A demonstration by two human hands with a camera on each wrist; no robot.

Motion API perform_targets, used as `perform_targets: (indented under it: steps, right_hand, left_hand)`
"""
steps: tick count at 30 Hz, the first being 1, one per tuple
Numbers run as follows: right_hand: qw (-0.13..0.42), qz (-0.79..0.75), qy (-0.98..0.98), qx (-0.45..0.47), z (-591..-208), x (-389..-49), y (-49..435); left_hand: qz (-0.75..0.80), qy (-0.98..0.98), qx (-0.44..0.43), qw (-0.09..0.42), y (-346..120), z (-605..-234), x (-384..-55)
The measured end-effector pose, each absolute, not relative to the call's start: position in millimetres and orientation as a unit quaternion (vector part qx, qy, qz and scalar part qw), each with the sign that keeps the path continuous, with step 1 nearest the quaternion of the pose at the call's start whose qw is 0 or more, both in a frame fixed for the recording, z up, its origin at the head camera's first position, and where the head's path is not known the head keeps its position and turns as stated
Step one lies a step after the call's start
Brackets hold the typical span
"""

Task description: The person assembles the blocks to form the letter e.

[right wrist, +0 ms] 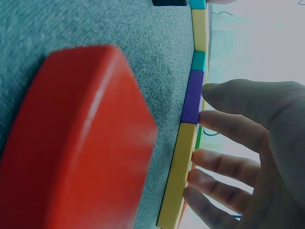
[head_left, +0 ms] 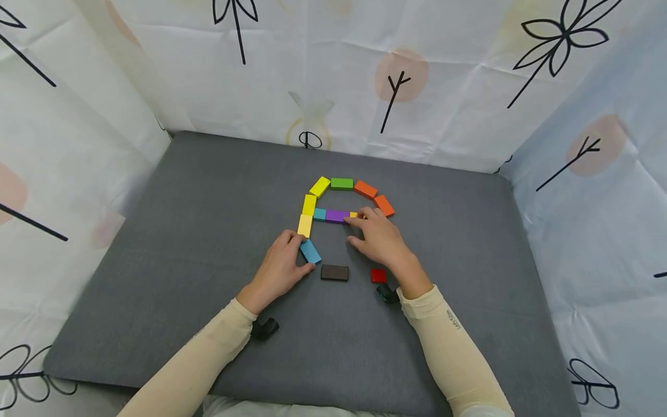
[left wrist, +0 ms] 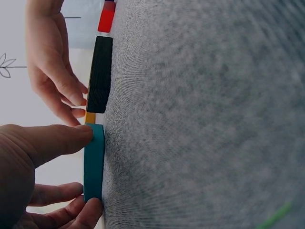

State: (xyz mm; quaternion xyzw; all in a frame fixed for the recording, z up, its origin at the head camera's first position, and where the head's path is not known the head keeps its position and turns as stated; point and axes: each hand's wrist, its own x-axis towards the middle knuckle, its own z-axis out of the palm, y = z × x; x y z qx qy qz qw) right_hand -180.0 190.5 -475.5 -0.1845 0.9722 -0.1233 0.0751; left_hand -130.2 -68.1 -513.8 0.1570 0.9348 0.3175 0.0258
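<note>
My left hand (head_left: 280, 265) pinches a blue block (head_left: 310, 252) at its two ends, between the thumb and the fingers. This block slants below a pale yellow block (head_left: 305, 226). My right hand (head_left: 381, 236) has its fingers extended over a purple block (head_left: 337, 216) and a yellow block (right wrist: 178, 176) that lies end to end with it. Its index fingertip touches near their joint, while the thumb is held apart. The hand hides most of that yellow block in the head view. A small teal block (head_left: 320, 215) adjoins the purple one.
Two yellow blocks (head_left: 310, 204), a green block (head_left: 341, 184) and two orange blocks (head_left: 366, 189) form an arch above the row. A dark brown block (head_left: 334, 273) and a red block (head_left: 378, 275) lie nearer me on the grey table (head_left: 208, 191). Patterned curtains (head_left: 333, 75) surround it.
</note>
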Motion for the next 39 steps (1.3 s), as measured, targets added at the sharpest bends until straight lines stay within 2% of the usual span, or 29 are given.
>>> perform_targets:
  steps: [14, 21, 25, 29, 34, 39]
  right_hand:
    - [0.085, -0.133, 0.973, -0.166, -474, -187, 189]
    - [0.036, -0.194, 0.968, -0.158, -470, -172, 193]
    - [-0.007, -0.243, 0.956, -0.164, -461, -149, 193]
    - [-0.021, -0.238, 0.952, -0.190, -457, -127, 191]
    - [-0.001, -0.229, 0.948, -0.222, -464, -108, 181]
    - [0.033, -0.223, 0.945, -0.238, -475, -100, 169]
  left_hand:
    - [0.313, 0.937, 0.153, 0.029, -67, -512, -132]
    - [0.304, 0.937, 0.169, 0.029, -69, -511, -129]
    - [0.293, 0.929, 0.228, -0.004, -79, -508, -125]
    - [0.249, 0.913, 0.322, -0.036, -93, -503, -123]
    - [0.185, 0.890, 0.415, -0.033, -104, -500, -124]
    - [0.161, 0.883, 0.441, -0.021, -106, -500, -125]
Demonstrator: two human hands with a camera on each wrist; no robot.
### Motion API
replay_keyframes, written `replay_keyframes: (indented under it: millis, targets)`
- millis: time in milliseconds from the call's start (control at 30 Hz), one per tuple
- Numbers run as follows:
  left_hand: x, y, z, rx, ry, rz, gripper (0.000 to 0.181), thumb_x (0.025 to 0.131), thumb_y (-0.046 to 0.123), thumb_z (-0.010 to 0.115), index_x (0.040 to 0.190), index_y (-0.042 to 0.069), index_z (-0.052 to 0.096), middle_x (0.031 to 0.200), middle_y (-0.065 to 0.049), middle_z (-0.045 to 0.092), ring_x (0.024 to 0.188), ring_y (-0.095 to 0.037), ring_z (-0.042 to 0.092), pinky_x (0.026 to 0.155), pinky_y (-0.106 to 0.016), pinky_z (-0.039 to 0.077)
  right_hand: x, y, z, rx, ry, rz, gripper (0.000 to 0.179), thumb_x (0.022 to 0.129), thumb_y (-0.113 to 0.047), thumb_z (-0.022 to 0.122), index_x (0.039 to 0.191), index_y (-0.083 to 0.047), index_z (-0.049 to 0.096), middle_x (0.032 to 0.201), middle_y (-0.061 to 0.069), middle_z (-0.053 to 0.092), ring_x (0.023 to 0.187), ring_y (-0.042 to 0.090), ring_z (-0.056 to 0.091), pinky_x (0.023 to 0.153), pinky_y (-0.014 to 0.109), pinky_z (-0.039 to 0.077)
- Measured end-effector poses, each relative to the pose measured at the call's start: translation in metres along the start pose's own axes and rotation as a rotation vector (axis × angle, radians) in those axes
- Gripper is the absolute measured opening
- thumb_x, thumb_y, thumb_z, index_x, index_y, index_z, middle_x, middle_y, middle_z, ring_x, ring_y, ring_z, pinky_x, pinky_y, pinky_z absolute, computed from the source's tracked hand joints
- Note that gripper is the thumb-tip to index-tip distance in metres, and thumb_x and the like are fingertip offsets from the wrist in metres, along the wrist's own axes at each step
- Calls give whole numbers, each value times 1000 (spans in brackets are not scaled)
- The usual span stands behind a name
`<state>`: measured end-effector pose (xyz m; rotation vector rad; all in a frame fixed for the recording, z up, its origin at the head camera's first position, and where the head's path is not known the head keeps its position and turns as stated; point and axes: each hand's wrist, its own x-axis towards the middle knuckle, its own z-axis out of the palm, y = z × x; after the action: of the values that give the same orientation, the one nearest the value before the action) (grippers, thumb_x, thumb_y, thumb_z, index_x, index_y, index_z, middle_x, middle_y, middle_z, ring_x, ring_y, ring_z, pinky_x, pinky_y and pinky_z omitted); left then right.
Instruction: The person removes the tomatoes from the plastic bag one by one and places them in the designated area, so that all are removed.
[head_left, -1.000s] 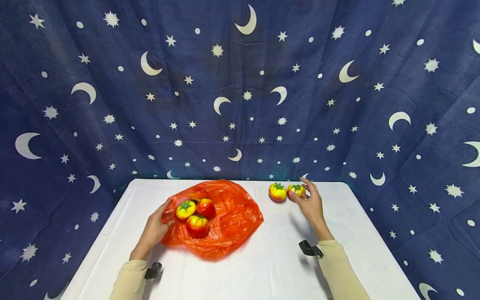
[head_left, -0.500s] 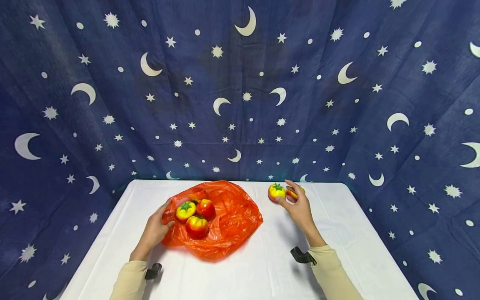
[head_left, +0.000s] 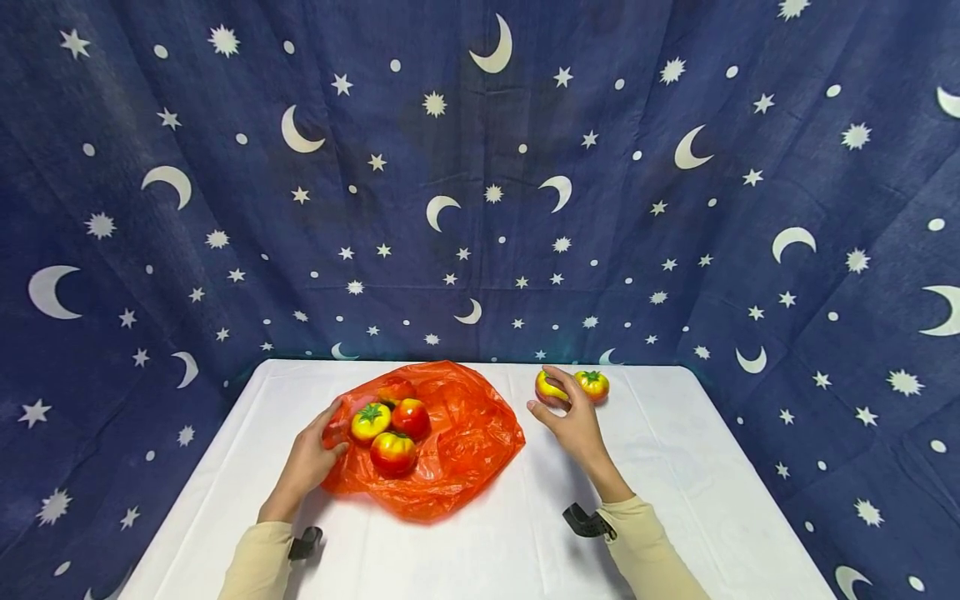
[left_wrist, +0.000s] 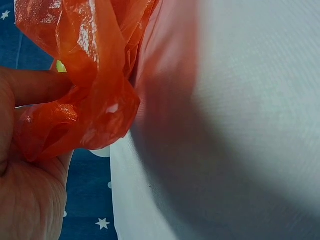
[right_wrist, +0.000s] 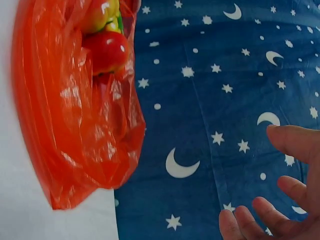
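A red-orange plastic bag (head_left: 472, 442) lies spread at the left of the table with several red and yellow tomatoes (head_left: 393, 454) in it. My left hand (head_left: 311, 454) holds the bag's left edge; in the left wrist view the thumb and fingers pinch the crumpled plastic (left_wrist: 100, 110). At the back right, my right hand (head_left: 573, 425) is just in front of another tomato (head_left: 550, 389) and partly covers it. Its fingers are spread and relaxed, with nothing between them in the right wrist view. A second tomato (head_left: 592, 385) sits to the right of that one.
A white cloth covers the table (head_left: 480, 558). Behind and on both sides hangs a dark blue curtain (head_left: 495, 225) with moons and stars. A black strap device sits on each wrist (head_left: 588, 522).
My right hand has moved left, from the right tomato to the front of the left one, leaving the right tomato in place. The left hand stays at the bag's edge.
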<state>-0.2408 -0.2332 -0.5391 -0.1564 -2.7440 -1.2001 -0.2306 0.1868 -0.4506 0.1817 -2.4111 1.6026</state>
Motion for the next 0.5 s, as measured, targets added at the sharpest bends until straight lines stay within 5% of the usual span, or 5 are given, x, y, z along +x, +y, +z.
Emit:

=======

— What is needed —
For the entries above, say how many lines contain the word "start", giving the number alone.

— Response for this exercise —
4